=== Section Start ===
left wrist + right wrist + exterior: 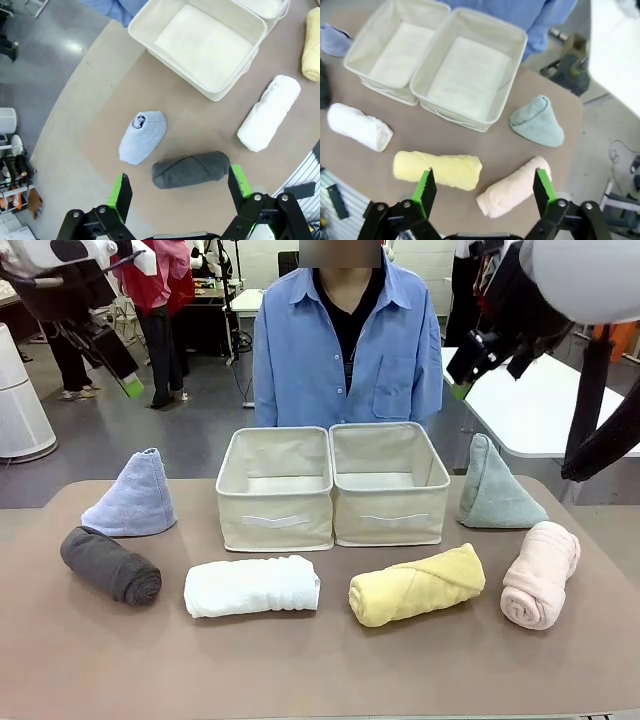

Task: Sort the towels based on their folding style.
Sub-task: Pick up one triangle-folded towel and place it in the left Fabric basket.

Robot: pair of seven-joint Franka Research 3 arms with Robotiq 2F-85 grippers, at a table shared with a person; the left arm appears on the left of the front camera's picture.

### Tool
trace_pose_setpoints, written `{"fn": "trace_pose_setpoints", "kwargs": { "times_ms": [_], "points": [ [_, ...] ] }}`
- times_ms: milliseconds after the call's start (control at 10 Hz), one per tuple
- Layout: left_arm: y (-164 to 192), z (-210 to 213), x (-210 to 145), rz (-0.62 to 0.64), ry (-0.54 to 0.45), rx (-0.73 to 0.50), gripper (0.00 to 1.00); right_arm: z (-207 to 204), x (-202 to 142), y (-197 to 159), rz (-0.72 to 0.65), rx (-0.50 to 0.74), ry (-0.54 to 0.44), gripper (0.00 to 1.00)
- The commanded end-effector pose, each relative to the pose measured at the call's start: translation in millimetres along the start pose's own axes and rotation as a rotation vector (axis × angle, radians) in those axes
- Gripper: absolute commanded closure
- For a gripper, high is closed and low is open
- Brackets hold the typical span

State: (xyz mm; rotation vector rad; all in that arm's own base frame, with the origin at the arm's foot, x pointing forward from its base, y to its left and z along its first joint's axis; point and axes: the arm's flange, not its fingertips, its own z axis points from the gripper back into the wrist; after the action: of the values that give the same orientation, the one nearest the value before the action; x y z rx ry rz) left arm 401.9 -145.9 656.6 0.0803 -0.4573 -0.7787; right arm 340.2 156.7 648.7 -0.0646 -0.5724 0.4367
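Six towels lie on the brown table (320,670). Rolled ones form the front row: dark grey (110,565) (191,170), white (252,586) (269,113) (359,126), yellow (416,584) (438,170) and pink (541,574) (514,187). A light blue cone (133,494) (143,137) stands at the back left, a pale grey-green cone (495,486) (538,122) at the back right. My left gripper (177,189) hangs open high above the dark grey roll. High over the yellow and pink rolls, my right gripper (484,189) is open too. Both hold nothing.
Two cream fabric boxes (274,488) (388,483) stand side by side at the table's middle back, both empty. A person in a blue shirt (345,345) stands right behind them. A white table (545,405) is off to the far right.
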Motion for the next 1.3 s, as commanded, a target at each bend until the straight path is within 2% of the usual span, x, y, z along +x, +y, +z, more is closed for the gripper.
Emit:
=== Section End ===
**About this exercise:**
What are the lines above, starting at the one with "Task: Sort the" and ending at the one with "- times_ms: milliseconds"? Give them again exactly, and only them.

**Task output:**
Task: Sort the towels based on their folding style.
Sub-task: Pick up one triangle-folded towel and place it in the left Fabric basket.

Robot: pair of seven-joint Franka Research 3 arms with Robotiq 2F-85 grippers, at a table shared with a person; the left arm appears on the left of the front camera's picture.

### Tool
trace_pose_setpoints, written `{"fn": "trace_pose_setpoints", "kwargs": { "times_ms": [_], "points": [ [_, ...] ] }}`
- times_ms: milliseconds after the call's start (control at 10 Hz), one per tuple

This completes the exercise.